寝る脳は風邪をひかない
書籍情報
- 著 者:
- 池谷裕二
- 出版社:
- 扶桑社
- 出版年:
- 2022年2月
『週刊エコノミスト』の読者層を想定して綴られたエッセイ集。脳、記憶、AI、環境、インターネット、医療など、多彩なテーマが登場
本書は、『週刊エコノミスト』(毎日新聞出版)の連載エッセイ14年分(2008年~、全151回)の中から111篇を抜粋してまとめたもの。
脳研究者である著者・池谷裕二は、最新の学術論文の中から興味深い知見をピックアップして、著者なりに噛み砕いてエッセイとして紹介している。これまでにもそのようなエッセイ集を出版してきたが、それらと本書との違いについて、つぎのように述べている。

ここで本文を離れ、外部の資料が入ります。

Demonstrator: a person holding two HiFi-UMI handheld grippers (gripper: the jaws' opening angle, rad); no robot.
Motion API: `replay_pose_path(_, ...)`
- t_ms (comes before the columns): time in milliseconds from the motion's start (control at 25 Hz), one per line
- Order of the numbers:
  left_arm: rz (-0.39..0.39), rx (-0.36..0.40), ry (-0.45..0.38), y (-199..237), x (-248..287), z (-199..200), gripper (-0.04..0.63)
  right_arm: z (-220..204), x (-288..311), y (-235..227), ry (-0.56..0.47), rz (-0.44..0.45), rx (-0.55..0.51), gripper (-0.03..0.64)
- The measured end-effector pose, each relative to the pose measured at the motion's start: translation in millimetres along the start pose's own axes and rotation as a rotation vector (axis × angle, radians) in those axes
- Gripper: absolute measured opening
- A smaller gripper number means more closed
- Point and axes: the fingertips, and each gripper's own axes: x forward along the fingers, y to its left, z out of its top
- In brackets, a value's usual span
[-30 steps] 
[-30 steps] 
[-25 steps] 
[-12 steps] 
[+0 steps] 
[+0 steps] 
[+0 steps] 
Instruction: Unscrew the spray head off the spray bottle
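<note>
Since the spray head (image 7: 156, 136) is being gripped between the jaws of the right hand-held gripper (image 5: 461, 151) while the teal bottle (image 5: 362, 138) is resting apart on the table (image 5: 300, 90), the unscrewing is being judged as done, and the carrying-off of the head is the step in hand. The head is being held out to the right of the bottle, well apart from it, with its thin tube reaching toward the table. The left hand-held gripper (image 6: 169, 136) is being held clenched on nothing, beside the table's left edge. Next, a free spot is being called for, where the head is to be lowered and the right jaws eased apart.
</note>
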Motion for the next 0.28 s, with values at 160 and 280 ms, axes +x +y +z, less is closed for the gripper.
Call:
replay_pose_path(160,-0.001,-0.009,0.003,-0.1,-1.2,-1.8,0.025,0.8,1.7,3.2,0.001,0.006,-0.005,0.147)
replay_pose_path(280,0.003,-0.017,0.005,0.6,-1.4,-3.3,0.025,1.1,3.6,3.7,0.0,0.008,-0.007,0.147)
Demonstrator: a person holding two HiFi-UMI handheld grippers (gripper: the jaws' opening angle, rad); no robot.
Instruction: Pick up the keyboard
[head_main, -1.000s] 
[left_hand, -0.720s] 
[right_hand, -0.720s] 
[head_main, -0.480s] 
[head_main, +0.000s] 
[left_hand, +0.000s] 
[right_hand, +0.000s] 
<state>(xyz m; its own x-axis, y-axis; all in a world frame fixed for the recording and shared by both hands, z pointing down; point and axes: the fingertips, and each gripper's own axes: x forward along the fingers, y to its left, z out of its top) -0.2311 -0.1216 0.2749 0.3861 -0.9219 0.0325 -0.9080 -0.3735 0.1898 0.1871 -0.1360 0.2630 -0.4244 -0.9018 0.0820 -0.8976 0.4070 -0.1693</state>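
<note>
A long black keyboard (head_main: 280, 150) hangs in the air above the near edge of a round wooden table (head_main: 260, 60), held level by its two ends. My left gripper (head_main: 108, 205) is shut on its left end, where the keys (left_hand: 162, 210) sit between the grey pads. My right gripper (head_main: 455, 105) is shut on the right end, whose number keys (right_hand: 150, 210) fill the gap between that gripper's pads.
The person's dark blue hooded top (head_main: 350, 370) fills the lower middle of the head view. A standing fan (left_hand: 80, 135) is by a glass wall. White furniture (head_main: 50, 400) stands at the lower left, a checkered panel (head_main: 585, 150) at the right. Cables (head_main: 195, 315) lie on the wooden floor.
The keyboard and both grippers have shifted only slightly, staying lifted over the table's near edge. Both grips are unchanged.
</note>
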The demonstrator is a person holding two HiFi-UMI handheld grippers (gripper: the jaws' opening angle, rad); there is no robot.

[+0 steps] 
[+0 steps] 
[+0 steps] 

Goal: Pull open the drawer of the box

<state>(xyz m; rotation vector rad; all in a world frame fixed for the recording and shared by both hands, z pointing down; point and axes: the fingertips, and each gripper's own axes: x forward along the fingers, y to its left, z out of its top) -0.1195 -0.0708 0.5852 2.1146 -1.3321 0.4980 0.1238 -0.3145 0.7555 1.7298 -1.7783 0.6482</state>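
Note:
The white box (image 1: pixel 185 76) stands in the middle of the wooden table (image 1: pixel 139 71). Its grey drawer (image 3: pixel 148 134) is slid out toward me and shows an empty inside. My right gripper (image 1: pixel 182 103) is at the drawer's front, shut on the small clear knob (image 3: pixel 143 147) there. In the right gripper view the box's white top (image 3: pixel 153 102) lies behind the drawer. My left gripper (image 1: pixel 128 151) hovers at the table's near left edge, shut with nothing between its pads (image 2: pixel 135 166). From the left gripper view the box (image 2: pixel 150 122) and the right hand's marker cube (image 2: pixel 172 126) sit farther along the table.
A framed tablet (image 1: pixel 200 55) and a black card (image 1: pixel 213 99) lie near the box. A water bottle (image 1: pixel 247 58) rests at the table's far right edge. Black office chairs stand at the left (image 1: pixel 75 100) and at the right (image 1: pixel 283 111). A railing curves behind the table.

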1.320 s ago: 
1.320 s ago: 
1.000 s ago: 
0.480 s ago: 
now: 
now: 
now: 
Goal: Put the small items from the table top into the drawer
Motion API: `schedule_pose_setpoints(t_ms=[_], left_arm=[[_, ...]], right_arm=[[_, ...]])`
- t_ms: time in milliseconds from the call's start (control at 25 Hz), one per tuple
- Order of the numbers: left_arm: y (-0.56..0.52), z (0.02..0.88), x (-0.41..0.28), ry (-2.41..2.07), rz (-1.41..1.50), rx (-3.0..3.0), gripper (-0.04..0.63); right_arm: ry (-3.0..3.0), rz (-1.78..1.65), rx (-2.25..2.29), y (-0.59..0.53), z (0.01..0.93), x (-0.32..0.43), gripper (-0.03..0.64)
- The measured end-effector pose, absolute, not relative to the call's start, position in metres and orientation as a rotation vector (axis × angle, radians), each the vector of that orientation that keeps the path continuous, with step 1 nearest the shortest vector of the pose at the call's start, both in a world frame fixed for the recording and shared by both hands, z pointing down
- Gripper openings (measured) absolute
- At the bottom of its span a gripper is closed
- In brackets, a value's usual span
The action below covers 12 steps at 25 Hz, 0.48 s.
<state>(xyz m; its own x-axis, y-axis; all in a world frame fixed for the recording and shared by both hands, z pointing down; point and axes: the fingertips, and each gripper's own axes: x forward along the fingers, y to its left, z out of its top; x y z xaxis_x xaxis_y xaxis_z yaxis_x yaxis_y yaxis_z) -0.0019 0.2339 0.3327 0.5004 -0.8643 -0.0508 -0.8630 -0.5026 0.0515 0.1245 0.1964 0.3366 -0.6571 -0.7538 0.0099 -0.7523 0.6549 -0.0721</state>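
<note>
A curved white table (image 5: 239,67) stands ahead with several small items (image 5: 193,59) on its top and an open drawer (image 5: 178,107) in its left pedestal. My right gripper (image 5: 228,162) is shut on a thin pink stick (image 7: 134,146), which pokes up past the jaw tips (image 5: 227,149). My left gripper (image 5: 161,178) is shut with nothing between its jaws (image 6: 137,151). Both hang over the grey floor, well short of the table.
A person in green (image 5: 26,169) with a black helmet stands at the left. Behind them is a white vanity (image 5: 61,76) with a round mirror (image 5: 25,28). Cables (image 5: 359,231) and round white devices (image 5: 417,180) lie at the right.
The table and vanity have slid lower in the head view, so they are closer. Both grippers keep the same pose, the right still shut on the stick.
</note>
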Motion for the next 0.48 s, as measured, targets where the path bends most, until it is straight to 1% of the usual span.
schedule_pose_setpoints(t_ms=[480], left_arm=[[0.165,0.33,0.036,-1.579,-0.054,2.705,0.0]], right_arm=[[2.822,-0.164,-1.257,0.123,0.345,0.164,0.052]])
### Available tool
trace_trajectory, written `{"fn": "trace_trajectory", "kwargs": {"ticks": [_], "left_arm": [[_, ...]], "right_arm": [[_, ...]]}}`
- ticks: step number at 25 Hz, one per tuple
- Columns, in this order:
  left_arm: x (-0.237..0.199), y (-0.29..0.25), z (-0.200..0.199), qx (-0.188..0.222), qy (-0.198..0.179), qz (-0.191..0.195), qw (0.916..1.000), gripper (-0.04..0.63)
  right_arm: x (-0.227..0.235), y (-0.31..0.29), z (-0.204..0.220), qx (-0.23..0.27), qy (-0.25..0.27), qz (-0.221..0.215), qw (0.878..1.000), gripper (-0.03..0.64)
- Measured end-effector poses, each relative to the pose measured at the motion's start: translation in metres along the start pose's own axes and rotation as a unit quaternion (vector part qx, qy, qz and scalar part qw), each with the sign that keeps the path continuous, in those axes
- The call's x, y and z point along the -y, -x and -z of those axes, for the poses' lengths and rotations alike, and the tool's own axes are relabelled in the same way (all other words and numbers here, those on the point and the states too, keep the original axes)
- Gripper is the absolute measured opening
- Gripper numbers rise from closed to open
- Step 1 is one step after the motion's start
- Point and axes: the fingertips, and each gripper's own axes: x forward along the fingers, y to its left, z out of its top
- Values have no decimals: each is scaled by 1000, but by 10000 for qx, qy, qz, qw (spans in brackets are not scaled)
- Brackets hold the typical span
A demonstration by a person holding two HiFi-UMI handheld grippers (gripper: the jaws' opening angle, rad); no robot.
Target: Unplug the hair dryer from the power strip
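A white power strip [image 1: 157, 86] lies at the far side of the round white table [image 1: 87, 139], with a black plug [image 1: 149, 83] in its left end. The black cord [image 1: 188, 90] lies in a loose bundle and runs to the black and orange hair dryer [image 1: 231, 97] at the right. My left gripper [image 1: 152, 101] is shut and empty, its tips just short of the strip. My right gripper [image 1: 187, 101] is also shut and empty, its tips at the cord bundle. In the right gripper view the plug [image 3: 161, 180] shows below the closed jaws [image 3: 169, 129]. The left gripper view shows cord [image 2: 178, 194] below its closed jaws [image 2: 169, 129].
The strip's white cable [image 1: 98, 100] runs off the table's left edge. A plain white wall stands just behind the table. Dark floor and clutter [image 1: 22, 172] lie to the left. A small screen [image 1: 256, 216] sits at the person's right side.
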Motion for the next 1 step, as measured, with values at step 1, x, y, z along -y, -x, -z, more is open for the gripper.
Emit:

「このエッセイでは『週刊エコノミスト』の読者層を想定して、多少難しい言い回しや説明が含まれています。私の他の文章にはないような風刺、辛辣、厭世といった、もしかしたら人を不快にさせるような側面が含まれているかもしれません。」
また、文字数制限のために「説明が端折られている部分もあり、真意が伝わりにくい箇所もあるかもしれません」と記している。
1篇のエッセイは2ページなので、説明が簡潔になっているという印象はあるが、そのぶん読む時間も短くなるので、ビジネスパーソン向きかもしれない。
14年分をまとめたものではあるが、知見が古くなっているのではないかという心配はいらない。「ほとんどのエッセイは今でも耐えられるコンテンツになっています」と著者も述べているし、必要に応じて注も加えられている。
仕事のやり方の見直しなどにも活かせそうと思ったエッセイを3つ紹介
『脳の基本設計は、「いかに時間をかけずに少ない情報から即断できるか」』というエッセイでは、判断に要する情報量を調べる研究を紹介し、その結果を踏まえて、人々は多くの情報を求めるが「どれほどの情報が有効材料として活用されているかは怪しい」と述べている。「過剰な情報を収集することに奔走し、無駄な労力を浪費している可能性については常に自問すべきでしょう」と、脳の観点から提言している。
『「ツァイガルニク効果」記憶の性質』というエッセイでは、この効果の観点から、仕事の効率を高めるアイデアを提供している。
『「集合知」ーーその複雑系ダイナミクス』というエッセイでは、つぎのような話題を紹介している。クイズ大会を想定、「5000人の回答者に対して、20人のチームで打ち勝つためにはどうしたらよいでしょう」。これに関する実証実験について述べている。答えは「単純なもの」だが、その詳細が興味深い。
覚えておいたほうが良さそうと思ったエッセイを3つ紹介
『なぜか広く流布する「記憶力は年齢と共に低下する」』というエッセイでは、この俗説を否定している。こう記している。「脳の神経細胞の数は、3歳以降はほぼ一定で、100歳まで生きてもほとんど変化がないことが報告されています」。脳は経年劣化しないという。「老化すれば記憶力が衰える」という思い込みは持たないほうが良さそうだ。そんな実験結果も紹介している。
『脳は、「警報が鳴っても、つい誤報だと解釈する」』というエッセイでは、登山の危険の事例を挙げながら、「脳には危険を危険だと正しく察知することを避ける「正常性バイアス」の傾向」があることを述べている。
『病名を戦略的に宣伝する「疾病モンガリング」』というエッセイでは、この「疾病モンガリング」の問題について論じている。「疾病モンガリング」とは、「医療関係者が病名を戦略的に宣伝すること」で、「さほど深刻でない健康上の問題を、病気に結び付けるよう誘導することで、治療費や医薬品による増収を企てるのが典型的な戦略」とのこと。「健康な市民に不安を煽っている」という問題点などを指摘している。
感想・ひとこと
私が気になったエッセイのひとつが、『警察犬や麻薬探知犬「イヌの嗅覚はヒトの1億倍」ははたして本当か』で、ここにつぎのような記述がある。
「2017年、ルツガー大学のマクガン博士はイヌの嗅覚について再検証しました。その結果は予想通り、ヒトとイヌは臭いの感度は同程度だったのです。嗅ぎ分けの得手な臭いの種類に若干の差はありますが、ヒトよりイヌのほうが敏感だとするのは誤りだったのです。」
この見解は、これまで見聞きしてきたことと違うが、多くの科学者に受け入れられているものなのだろうか? 論争があるのかないのかなど、そのあたりのことがちょっと気になった。